Print exactly what the entries say, line by line, from the first line down to the one with "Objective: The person", inclusive.

Segment Start: Dataset records

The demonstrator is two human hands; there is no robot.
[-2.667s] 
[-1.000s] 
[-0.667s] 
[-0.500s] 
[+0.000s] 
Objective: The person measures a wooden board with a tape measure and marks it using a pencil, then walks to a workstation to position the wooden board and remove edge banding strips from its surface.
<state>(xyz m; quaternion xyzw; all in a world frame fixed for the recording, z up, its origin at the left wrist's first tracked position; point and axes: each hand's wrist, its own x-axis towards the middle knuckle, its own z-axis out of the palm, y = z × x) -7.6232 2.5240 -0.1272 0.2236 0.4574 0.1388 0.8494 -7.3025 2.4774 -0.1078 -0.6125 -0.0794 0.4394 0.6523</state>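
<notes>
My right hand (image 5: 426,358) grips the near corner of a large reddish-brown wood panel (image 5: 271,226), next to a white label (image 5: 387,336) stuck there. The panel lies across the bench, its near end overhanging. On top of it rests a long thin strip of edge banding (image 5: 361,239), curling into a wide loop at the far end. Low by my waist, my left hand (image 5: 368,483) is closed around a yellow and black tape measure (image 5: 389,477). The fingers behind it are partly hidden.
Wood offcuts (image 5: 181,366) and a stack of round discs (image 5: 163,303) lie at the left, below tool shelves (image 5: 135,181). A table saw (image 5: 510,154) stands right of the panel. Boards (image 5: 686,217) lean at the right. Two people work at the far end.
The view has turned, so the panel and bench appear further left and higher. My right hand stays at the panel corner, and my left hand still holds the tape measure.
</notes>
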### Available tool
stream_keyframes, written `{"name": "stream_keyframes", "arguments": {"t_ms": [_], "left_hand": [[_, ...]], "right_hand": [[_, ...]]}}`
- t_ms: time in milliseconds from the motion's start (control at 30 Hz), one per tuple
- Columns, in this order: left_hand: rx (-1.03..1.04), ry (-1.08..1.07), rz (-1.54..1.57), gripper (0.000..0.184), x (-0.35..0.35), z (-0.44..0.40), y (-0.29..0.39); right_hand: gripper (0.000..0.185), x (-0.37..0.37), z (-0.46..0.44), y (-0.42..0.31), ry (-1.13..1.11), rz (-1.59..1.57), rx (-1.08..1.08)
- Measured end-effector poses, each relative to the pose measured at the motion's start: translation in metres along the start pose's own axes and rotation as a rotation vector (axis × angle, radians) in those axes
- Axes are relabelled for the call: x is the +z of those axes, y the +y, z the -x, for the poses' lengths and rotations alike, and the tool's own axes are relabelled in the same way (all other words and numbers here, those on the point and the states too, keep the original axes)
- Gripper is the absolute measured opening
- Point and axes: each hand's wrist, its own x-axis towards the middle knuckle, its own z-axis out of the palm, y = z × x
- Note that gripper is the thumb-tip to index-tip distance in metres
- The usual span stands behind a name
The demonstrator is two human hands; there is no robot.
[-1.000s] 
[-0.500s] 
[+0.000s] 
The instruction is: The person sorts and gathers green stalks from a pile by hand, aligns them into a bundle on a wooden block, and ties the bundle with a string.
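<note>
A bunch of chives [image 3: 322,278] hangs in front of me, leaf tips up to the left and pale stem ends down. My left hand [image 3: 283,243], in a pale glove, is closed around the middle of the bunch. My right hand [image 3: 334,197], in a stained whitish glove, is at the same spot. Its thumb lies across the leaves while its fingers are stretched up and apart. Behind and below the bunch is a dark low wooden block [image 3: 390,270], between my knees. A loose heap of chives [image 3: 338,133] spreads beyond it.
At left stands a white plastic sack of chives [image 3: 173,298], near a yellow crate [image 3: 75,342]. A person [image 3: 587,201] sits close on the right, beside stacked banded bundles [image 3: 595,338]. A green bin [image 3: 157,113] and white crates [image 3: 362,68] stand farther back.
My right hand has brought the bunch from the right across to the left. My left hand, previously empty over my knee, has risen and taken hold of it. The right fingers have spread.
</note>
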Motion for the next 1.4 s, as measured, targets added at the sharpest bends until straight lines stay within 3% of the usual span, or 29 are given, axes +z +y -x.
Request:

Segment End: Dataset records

Answer for this exercise —
The demonstrator is two human hands; there is no robot.
[-2.667s] 
[-1.000s] 
[-0.667s] 
[-0.500s] 
[+0.000s] 
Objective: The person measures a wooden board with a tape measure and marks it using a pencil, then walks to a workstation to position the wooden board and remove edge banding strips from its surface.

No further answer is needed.